AUTO CENTRAL CHICAGO – August 29, 2021: Every Sunday Larry Nutson, The Chicago Car Guy and Executive Producer, with able assistance from senior editor Thom Cannell from The Auto Channel Michigan Bureau, compile The Auto Channel’s
“take” on this past week’s automotive news, condensed into easy to digest news Nuggets.

LEARN MORE: Links to full versions of today’s news nuggets along with a million pages of the past 25 year’s automotive news, articles, reviews and archived stories residing in
The Auto Channel Automotive News Library can be found by just copying and then inserting the main headline into the News Library Search Box.

Nutson’s Automotive News Wrap-up – Week Ending August 28, 2021; Below are the past week’s important, relevant, semi-secret, or snappy automotive news, opinions and insider back stories presented as
expertly crafted easy-to-digest news nuggets.

* Cox Automotive Forecast: In August, new light-vehicle sales in the U.S. are forecast to fall to 1.20 million units, or down 118,000 units, nearly 9% below last year. Compared to last month, sales are expected to fall 88,000 units, or almost 7%. The SAAR in August 2021 is estimated to be 14.3 million, down from last August’s early COVID-19 recovery pace of 15.2 million, and down from July’s 14.8 million supply-constrained level. The only segment that is expected to see a year-over-year increase in August is compact cars, but still lower than 2019. The increase is likely due to availability and affordability as well as being an alternative to used vehicles which are also in short supply.

* And also from Cox Automotive estimates, total used-vehicle sales were down 18% year over year in July. The seasonally adjusted annual rate (SAAR) of sales declined to 36.9 million, down significantly from 44.8 million last July—a strong used-vehicle sales month, the early days of the initial pandemic recovery—and also down compared to 39.0 million in June. Total used-vehicle sales volume last month was estimated at 3.1 million, down from 3.2 million in June.

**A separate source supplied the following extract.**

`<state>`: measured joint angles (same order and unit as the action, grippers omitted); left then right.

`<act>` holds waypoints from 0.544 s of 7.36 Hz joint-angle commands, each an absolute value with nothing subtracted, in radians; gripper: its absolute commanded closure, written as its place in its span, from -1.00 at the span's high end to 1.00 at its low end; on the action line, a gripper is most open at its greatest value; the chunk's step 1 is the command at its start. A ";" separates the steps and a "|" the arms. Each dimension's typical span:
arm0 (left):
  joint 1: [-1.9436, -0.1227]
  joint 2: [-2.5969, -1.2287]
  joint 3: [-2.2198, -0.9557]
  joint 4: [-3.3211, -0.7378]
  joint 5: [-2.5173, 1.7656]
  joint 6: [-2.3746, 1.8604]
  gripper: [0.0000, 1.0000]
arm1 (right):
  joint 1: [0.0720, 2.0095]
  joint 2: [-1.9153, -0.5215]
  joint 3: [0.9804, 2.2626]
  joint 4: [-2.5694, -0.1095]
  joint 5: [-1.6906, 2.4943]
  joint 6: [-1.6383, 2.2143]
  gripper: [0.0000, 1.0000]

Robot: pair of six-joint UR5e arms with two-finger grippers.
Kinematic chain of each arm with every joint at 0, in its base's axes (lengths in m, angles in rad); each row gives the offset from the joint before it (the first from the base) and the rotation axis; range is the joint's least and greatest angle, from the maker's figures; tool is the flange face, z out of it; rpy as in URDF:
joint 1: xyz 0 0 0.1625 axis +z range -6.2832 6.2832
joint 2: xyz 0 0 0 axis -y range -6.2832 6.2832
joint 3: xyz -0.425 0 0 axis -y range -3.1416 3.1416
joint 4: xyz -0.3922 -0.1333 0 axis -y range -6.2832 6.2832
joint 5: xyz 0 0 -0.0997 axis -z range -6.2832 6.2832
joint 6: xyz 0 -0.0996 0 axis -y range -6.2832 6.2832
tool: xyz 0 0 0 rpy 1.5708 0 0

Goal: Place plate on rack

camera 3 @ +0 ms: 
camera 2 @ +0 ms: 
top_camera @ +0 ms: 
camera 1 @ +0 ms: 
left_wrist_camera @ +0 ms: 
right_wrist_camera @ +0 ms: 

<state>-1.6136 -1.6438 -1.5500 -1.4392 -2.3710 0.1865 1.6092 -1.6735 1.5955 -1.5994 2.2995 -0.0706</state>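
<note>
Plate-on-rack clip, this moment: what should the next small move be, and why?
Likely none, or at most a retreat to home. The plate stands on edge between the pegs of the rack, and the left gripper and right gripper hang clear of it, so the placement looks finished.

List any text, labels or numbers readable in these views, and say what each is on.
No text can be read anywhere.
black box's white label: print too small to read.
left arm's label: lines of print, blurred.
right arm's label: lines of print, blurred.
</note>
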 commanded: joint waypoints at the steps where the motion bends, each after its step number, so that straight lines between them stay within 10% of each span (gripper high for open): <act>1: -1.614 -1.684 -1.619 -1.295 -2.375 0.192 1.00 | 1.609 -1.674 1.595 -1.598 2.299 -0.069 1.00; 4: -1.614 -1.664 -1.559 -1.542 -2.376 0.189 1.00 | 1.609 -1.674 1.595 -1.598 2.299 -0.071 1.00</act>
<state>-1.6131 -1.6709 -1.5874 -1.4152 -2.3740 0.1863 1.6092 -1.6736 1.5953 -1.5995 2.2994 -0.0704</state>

* Brand loyalty among U.S. consumers for new vehicles dropped to a six-year low in June, according to new analysis from IHS Markit. Analysis of new vehicle registration data through June indicates that the overall brand loyalty rate of 51 percent in the U.S. market is the lowest since August 2015. This decline in loyalty is inevitably due, at least in part, to the major declines in dealer inventory stemming from the global microchip shortage. While consumers are changing brands, body style loyalty remains strong, increasing slightly — national overall body style loyalty rose 1.1 percentage points in June (year-over-year) to 55.5 percent. The three dominant body styles, including sedan, pickup, and sport utility, all experienced loyalty improvements, with sedan up 2.4 percentage points, pickup up half a percentage point, and SUVs up 0.3 percentage points. These three body styles accounted for 90 percent of all new vehicle retail transactions in the first six months of the year.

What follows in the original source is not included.